しかし、自らが先んじて開催を発表した首脳会談を取り下げるのには相応の理由が必要だ。 しかも世界的に注視されている会談だ。 少しでも開催に望みを繋ぎたいトランプ大統領としては、自国のメンツを保ちつつ、朝鮮をなるべく刺激しないような方法を考えた。 それが金正恩国務委員長に宛てた書簡を公開するという方法だったわけだ。
ところが、朝鮮側は金桂官外務省第一次官が委任談話を通し、「トランプさん、我々はアナタが反対論者のせいでとても苦労していることをよく理解している、落ち着いたらまた連絡をよこしなさい」と、度量を示した。
朝鮮が会談を拒否するものとした反対派の主張とは真逆の現象が起き、慌てたトランプ大統領はすぐに、朝米首脳会談が予定通り行われるように準備していると軌道修正した。 トランプ大統領は書簡の発表を後悔したに違いない。 朝鮮が必ず会談を拒否すると主張したボルトンを信じた事を。
この一連の流れで、トランプーポンペオの朝米会談推進派と、ペンスーボルトンの反対強硬派(ネオコン)の軋轢がますます浮彫りになった。
ポンペオ国務長官を40日の間に2度も訪朝させるなど、トランプ大統領の朝米首脳会談に前向きな姿勢自体は変わらない。 金委員長に宛てた「トランプレター」からもその思いは十分読み取れる。
これに対し、ネオコンのボルトンとペンスが「リビア方式」、「米国が求めるのは完全かつ検証可能で、不可逆的な非核化」など、朝鮮側との合意に反する主張を繰り返し、一貫して朝米の歩み寄りにブレーキをかけ続けてきた。
ネオコンのなりふり構わぬ様相に、「軍人」であるはずのマティス国防長官までもが「会談に関して責任も取らずに無責任な発言をする者が多すぎる。 このような人物らの言い分が全て出切るまで放って置く」と苦言を呈するほどだ。

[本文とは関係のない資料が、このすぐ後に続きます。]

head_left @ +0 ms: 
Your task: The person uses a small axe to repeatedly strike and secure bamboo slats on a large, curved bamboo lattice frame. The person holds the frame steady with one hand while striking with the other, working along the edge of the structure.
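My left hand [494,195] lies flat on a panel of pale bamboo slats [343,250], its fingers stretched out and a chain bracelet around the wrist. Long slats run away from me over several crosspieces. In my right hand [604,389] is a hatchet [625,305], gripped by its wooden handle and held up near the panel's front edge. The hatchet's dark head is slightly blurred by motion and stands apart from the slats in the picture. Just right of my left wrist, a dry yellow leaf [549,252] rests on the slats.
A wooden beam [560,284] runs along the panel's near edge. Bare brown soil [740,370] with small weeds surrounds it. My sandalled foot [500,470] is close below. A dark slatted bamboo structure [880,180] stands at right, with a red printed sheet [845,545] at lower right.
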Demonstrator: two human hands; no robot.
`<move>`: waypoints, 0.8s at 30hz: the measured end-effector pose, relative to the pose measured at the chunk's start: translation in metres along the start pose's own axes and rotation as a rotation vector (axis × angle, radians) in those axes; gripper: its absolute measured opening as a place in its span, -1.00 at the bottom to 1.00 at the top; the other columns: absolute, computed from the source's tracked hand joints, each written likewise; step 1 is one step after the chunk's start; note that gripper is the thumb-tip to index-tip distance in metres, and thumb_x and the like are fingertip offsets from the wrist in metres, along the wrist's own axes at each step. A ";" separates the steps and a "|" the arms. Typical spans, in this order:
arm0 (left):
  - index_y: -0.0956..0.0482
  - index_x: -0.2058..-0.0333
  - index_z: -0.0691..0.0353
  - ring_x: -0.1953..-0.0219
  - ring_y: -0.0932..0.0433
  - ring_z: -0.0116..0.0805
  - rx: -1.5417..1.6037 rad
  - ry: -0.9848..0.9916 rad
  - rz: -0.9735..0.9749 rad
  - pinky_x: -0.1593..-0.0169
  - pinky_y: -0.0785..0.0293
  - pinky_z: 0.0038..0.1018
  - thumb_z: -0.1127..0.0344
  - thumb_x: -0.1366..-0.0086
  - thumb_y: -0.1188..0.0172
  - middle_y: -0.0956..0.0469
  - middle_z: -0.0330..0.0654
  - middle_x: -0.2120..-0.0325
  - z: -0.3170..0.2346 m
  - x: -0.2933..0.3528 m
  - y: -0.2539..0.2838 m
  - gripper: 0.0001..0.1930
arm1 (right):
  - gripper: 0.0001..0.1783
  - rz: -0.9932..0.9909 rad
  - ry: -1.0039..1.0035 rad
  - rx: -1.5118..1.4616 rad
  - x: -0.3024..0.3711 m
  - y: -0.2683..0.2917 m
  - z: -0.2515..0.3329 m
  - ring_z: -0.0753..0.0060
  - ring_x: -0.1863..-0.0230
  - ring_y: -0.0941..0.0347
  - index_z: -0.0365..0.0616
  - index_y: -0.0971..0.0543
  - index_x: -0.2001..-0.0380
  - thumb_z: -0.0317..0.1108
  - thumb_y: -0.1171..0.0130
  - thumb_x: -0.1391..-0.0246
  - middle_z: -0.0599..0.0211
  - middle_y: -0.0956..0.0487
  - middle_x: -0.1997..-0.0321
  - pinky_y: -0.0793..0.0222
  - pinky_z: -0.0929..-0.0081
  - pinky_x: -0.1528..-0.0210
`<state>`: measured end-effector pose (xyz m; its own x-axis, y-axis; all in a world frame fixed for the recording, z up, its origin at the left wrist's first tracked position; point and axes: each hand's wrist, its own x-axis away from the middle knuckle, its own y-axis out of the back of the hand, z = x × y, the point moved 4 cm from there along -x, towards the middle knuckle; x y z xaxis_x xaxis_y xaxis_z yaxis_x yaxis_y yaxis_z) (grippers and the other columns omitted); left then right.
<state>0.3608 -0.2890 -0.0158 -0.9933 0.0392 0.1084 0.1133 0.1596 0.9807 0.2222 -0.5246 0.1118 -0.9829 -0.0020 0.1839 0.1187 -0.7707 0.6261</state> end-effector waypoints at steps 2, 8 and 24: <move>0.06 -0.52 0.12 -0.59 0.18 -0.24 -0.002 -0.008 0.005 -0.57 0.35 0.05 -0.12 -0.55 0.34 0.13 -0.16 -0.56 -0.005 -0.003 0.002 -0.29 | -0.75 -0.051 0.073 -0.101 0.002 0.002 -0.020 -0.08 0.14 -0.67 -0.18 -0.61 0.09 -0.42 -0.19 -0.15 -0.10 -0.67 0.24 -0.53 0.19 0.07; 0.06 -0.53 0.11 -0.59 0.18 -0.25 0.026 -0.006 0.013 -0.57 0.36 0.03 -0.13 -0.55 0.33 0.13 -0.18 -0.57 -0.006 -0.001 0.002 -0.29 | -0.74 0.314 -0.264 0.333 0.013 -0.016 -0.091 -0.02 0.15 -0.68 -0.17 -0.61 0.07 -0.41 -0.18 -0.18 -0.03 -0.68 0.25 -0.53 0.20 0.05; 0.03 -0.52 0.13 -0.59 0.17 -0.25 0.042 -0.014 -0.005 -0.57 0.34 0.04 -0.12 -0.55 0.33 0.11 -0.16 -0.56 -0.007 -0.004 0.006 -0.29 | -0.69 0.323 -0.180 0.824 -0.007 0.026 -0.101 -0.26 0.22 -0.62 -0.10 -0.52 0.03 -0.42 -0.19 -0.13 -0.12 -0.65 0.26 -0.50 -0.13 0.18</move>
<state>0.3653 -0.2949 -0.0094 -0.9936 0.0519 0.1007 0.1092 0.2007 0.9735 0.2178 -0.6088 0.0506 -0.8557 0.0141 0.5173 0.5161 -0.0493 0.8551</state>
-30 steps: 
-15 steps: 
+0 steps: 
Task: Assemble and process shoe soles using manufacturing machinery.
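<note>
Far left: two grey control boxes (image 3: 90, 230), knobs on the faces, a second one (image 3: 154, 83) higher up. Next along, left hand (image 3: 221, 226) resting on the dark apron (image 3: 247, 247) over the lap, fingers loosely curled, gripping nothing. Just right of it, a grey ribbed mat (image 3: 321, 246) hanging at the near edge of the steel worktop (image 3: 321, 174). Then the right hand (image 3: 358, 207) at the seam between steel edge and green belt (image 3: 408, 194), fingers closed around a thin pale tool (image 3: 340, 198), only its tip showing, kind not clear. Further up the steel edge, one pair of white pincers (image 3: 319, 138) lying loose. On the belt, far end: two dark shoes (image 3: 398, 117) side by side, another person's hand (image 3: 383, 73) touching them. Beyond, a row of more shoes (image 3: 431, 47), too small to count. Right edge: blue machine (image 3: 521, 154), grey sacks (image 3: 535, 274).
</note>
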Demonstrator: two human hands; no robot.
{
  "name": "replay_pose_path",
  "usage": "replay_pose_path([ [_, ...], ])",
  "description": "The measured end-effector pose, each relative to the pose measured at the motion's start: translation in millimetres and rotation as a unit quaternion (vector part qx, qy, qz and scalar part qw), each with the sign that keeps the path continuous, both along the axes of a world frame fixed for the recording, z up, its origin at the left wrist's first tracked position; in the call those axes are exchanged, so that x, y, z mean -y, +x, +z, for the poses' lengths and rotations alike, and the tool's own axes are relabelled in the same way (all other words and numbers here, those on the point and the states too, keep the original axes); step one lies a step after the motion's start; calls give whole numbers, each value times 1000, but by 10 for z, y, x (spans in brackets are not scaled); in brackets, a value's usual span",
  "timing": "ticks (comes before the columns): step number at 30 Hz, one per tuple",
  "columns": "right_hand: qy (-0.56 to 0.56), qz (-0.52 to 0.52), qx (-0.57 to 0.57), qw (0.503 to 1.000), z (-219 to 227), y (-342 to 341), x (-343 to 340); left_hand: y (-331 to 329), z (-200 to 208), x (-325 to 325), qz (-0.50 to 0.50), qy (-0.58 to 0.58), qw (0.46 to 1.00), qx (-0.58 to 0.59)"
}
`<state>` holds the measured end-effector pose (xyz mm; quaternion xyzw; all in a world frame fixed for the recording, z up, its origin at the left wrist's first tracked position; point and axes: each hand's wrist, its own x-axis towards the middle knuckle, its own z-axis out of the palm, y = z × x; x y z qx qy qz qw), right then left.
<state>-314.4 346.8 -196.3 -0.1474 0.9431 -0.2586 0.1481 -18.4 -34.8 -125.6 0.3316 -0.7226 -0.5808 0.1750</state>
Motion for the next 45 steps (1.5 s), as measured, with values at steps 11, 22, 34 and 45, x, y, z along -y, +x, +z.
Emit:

はっきりと言えることは、朝米共に会談を成功させたいという双方トップの意志が確認されたと言うこと。 後は米国内の反対派を封じ込めて、実務協議でさらに細部を詰めて本会談に臨むのみだ。
これ以上ネオコンに振り回されることなく会談開催にこぎつけられるか、トランプ大統領の本気度と度胸が試されている。